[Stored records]

-*-

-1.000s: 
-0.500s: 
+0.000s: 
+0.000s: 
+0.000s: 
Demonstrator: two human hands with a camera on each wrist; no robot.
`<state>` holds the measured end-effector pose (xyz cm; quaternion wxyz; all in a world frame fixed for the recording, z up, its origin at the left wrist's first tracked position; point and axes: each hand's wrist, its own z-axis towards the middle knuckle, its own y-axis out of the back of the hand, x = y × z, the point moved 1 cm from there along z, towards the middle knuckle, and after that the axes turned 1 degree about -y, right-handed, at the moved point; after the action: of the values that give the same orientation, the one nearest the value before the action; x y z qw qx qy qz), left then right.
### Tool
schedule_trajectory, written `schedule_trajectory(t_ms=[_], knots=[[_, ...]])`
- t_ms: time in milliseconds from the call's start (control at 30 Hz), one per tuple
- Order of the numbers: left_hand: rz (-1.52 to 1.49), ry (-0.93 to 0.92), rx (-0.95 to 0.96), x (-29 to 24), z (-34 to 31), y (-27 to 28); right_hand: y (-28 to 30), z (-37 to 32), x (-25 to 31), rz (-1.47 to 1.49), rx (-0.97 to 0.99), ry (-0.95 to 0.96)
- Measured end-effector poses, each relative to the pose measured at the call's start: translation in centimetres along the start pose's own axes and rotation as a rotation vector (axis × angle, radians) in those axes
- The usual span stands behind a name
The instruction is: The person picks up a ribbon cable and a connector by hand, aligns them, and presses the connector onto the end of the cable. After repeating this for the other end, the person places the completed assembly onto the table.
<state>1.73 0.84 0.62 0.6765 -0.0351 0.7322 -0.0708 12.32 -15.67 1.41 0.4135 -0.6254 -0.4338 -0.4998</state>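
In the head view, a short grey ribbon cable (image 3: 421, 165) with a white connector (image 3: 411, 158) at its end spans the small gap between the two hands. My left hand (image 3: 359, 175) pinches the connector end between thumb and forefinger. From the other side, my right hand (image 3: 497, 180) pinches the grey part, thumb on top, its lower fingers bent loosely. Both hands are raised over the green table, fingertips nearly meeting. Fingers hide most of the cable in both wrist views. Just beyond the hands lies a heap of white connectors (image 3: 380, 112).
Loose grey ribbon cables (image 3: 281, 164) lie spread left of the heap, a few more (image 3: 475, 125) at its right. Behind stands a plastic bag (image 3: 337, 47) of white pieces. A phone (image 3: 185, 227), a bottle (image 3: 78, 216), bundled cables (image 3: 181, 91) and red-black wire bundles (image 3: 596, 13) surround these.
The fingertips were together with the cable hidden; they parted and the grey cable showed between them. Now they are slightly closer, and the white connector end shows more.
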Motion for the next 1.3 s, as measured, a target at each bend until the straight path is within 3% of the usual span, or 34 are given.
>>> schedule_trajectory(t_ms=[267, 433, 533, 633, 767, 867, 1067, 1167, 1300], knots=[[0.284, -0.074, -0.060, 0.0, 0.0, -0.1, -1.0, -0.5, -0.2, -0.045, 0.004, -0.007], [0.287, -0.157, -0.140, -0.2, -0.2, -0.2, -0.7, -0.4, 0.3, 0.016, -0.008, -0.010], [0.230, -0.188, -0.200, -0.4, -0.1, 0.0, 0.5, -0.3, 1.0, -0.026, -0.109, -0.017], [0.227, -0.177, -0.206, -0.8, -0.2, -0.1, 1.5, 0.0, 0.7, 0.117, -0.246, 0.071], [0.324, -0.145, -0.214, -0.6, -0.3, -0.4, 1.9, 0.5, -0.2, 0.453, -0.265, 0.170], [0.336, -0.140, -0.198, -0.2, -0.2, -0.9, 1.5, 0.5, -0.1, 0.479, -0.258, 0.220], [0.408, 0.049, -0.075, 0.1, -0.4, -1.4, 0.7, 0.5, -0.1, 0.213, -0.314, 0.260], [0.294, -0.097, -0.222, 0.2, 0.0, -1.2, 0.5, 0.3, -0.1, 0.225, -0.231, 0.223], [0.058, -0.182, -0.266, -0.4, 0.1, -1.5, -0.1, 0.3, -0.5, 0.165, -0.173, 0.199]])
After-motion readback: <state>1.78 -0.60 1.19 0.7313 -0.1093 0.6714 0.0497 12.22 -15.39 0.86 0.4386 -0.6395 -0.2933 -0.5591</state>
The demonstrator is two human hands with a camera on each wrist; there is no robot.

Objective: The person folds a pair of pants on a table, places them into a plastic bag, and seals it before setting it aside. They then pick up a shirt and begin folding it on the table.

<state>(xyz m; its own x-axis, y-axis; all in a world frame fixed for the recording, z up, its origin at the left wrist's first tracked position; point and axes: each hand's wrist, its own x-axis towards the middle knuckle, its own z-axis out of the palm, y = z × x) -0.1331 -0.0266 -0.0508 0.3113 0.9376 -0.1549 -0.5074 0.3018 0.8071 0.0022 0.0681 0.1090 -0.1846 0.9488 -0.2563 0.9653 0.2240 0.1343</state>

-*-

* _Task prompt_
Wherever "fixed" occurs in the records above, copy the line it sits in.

* _Result of this task_
`<state>` holds the measured end-effector pose (xyz cm; quaternion wxyz; all in a world frame fixed for the recording, z up, its origin at the left wrist's first tracked position; point and axes: each hand's wrist, its own z-axis towards the middle knuckle, its own y-axis out of the back of the hand, x = y × z, the point moved 1 cm from there along z, towards the middle knuckle, and after that the axes turned 1 degree about -y, right-handed, at the moved point; after the action: of the values that give the same orientation, the one nearest the value before the action; x y z qw qx qy qz), left then right.
<state>(xyz m; its own x-axis, y-axis; all in a world frame fixed for the recording, z up, its origin at the left wrist's first tracked position; point and axes: each hand's wrist, its own x-axis towards the middle knuckle, its own z-axis out of the palm, y = z × x) -0.1331 -0.0266 -0.0508 0.3113 0.9376 -0.1549 -0.5074 0.3018 0.8071 0.0022 0.0681 0.1090 -0.1846 0.9488 -0.2563 0.9653 0.2240 0.1343</state>

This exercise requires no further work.